:: Work to be completed ::
Could you retype the entries exactly as they are?

•••••

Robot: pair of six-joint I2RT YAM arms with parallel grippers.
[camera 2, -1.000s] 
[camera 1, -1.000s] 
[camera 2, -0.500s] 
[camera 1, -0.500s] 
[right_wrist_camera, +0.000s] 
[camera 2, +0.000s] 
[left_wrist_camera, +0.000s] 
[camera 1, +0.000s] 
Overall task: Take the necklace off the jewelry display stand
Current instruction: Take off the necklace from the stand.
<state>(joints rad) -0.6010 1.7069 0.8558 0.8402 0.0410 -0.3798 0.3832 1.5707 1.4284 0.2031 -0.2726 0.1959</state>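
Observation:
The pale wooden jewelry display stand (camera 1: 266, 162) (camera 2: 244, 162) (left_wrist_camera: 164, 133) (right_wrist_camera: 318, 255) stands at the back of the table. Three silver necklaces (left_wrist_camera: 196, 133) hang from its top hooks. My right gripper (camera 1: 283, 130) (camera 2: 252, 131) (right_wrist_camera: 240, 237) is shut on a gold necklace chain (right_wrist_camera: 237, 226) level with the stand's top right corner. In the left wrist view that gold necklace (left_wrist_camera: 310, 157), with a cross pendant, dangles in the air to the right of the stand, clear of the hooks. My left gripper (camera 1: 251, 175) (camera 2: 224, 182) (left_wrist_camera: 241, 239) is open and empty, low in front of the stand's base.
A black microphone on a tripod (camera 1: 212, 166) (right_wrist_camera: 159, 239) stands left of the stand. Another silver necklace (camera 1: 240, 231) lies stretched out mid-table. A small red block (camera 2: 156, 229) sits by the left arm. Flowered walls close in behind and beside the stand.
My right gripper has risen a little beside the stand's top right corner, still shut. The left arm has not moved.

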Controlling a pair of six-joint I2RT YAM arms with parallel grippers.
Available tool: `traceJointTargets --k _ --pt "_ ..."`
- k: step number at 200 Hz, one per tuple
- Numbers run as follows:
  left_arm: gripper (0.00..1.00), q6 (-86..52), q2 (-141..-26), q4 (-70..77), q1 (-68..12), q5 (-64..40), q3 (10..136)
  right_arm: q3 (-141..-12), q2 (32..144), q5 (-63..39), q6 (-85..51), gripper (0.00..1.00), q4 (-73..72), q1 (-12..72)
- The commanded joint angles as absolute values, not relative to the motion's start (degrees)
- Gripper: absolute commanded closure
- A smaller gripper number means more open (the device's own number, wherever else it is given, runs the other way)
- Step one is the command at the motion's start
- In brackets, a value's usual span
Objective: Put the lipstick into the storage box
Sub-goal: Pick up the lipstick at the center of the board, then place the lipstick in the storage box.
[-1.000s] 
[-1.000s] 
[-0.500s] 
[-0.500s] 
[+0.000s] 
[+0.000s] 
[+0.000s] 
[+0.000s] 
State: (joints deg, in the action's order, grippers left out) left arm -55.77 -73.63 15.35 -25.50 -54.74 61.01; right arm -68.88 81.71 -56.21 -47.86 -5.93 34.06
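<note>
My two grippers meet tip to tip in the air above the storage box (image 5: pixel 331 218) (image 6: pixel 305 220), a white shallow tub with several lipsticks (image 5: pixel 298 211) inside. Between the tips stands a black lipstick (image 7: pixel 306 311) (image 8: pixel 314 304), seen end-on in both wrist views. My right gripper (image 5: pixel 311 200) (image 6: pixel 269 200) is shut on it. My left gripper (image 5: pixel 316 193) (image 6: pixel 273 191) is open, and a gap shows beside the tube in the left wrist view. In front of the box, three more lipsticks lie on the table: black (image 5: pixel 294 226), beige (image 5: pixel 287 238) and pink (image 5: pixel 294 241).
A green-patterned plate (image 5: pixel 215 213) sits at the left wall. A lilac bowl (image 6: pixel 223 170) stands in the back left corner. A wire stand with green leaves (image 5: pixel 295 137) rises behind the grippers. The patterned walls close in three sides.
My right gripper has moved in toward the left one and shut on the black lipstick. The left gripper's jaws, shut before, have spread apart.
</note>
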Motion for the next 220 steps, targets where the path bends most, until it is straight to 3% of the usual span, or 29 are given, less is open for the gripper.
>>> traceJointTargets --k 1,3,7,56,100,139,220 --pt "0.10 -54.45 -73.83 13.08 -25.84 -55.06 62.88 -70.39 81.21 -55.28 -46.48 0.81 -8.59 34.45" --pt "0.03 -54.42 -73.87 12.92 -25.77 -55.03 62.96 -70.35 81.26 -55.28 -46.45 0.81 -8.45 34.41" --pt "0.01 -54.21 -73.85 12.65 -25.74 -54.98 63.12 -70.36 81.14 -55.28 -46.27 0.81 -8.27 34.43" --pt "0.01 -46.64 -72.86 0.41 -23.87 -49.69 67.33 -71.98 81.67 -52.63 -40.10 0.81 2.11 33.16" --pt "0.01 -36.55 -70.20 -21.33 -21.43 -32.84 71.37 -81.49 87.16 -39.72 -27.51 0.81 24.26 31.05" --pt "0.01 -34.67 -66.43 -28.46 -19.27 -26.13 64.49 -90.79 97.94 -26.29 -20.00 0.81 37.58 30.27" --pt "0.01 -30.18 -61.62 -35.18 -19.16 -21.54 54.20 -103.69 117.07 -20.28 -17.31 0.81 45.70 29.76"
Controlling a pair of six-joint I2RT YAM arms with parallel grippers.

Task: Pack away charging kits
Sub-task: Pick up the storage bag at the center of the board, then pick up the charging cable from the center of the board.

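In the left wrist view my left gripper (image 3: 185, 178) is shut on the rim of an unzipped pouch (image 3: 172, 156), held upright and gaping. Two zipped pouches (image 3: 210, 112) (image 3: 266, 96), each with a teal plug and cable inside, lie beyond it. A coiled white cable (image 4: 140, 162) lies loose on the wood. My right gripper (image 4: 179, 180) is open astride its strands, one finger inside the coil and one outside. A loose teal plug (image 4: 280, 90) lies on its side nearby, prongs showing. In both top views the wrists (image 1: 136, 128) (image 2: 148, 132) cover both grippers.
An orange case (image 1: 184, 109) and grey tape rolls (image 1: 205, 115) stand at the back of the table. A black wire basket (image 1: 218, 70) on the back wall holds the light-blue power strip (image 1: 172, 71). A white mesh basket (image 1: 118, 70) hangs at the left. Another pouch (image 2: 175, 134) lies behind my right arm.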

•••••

:: Task response ::
Robot: pair of six-joint I2RT YAM arms with parallel grippers.
[camera 2, -1.000s] 
[camera 1, -1.000s] 
[camera 2, -0.500s] 
[camera 1, -0.500s] 
[right_wrist_camera, +0.000s] 
[camera 2, +0.000s] 
[left_wrist_camera, +0.000s] 
[camera 1, +0.000s] 
Overall task: Take the necklace off the jewelry display stand
Current instruction: Take off the necklace from the stand.
<state>(joints rad) -0.6010 1.7069 0.8558 0.8402 0.0410 -0.3798 0.3832 1.5707 1.4284 0.2031 -0.2726 0.1959</state>
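Observation:
The pale wooden jewelry display stand (camera 1: 266, 162) (camera 2: 244, 162) (left_wrist_camera: 164, 133) (right_wrist_camera: 318, 255) stands at the back of the table. Three silver necklaces (left_wrist_camera: 196, 133) hang from its top hooks. My right gripper (camera 1: 283, 130) (camera 2: 252, 131) (right_wrist_camera: 240, 237) is shut on a gold necklace chain (right_wrist_camera: 237, 226) level with the stand's top right corner. In the left wrist view that gold necklace (left_wrist_camera: 310, 157), with a cross pendant, dangles in the air to the right of the stand, clear of the hooks. My left gripper (camera 1: 251, 175) (camera 2: 224, 182) (left_wrist_camera: 241, 239) is open and empty, low in front of the stand's base.
A black microphone on a tripod (camera 1: 212, 166) (right_wrist_camera: 159, 239) stands left of the stand. Another silver necklace (camera 1: 240, 231) lies stretched out mid-table. A small red block (camera 2: 156, 229) sits by the left arm. Flowered walls close in behind and beside the stand.
My right gripper has risen a little beside the stand's top right corner, still shut. The left arm has not moved.
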
Controlling a pair of six-joint I2RT YAM arms with parallel grippers.
Available tool: `traceJointTargets --k _ --pt "_ ..."`
- k: step number at 200 Hz, one per tuple
- Numbers run as follows:
  left_arm: gripper (0.00..1.00), q6 (-86..52), q2 (-141..-26), q4 (-70..77), q1 (-68..12), q5 (-64..40), q3 (10..136)
  right_arm: q3 (-141..-12), q2 (32..144), q5 (-63..39), q6 (-85..51), gripper (0.00..1.00), q4 (-73..72), q1 (-12..72)
- The commanded joint angles as absolute values, not relative to the motion's start (degrees)
- Gripper: absolute commanded closure
- A smaller gripper number means more open (the device's own number, wherever else it is given, runs the other way)
- Step one is the command at the motion's start
- In brackets, a value's usual span
Objective: Put the lipstick into the storage box
Sub-goal: Pick up the lipstick at the center of the board, then place the lipstick in the storage box.
[-1.000s] 
[-1.000s] 
[-0.500s] 
[-0.500s] 
[+0.000s] 
[+0.000s] 
[+0.000s] 
[+0.000s] 
State: (joints deg, in the action's order, grippers left out) left arm -55.77 -73.63 15.35 -25.50 -54.74 61.01; right arm -68.88 81.71 -56.21 -47.86 -5.93 34.06
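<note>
My two grippers meet tip to tip in the air above the storage box (image 5: pixel 331 218) (image 6: pixel 305 220), a white shallow tub with several lipsticks (image 5: pixel 298 211) inside. Between the tips stands a black lipstick (image 7: pixel 306 311) (image 8: pixel 314 304), seen end-on in both wrist views. My right gripper (image 5: pixel 311 200) (image 6: pixel 269 200) is shut on it. My left gripper (image 5: pixel 316 193) (image 6: pixel 273 191) is open, and a gap shows beside the tube in the left wrist view. In front of the box, three more lipsticks lie on the table: black (image 5: pixel 294 226), beige (image 5: pixel 287 238) and pink (image 5: pixel 294 241).
A green-patterned plate (image 5: pixel 215 213) sits at the left wall. A lilac bowl (image 6: pixel 223 170) stands in the back left corner. A wire stand with green leaves (image 5: pixel 295 137) rises behind the grippers. The patterned walls close in three sides.
My right gripper has moved in toward the left one and shut on the black lipstick. The left gripper's jaws, shut before, have spread apart.
</note>
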Motion for the next 220 steps, targets where the path bends most, until it is straight to 3% of the usual span, or 29 are given, less is open for the gripper.
>>> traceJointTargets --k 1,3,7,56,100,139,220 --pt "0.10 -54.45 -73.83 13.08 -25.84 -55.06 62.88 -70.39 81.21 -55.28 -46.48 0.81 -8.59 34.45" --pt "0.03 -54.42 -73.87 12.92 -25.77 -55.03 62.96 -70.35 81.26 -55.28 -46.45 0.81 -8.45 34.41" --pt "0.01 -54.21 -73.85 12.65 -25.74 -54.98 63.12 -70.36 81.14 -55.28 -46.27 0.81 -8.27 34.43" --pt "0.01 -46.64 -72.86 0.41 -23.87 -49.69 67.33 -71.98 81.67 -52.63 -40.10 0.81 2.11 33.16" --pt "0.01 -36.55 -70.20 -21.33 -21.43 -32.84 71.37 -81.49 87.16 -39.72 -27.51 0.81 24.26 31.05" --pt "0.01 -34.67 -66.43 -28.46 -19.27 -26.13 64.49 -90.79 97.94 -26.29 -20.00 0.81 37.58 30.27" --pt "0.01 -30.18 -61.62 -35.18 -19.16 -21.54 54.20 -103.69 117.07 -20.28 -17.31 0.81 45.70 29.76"
Controlling a pair of six-joint I2RT YAM arms with parallel grippers.

Task: Pack away charging kits
Sub-task: Pick up the storage bag at the center of the board, then pick up the charging cable from the center of the board.

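In the left wrist view my left gripper (image 3: 185, 178) is shut on the rim of an unzipped pouch (image 3: 172, 156), held upright and gaping. Two zipped pouches (image 3: 210, 112) (image 3: 266, 96), each with a teal plug and cable inside, lie beyond it. A coiled white cable (image 4: 140, 162) lies loose on the wood. My right gripper (image 4: 179, 180) is open astride its strands, one finger inside the coil and one outside. A loose teal plug (image 4: 280, 90) lies on its side nearby, prongs showing. In both top views the wrists (image 1: 136, 128) (image 2: 148, 132) cover both grippers.
An orange case (image 1: 184, 109) and grey tape rolls (image 1: 205, 115) stand at the back of the table. A black wire basket (image 1: 218, 70) on the back wall holds the light-blue power strip (image 1: 172, 71). A white mesh basket (image 1: 118, 70) hangs at the left. Another pouch (image 2: 175, 134) lies behind my right arm.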

The reply is now complete.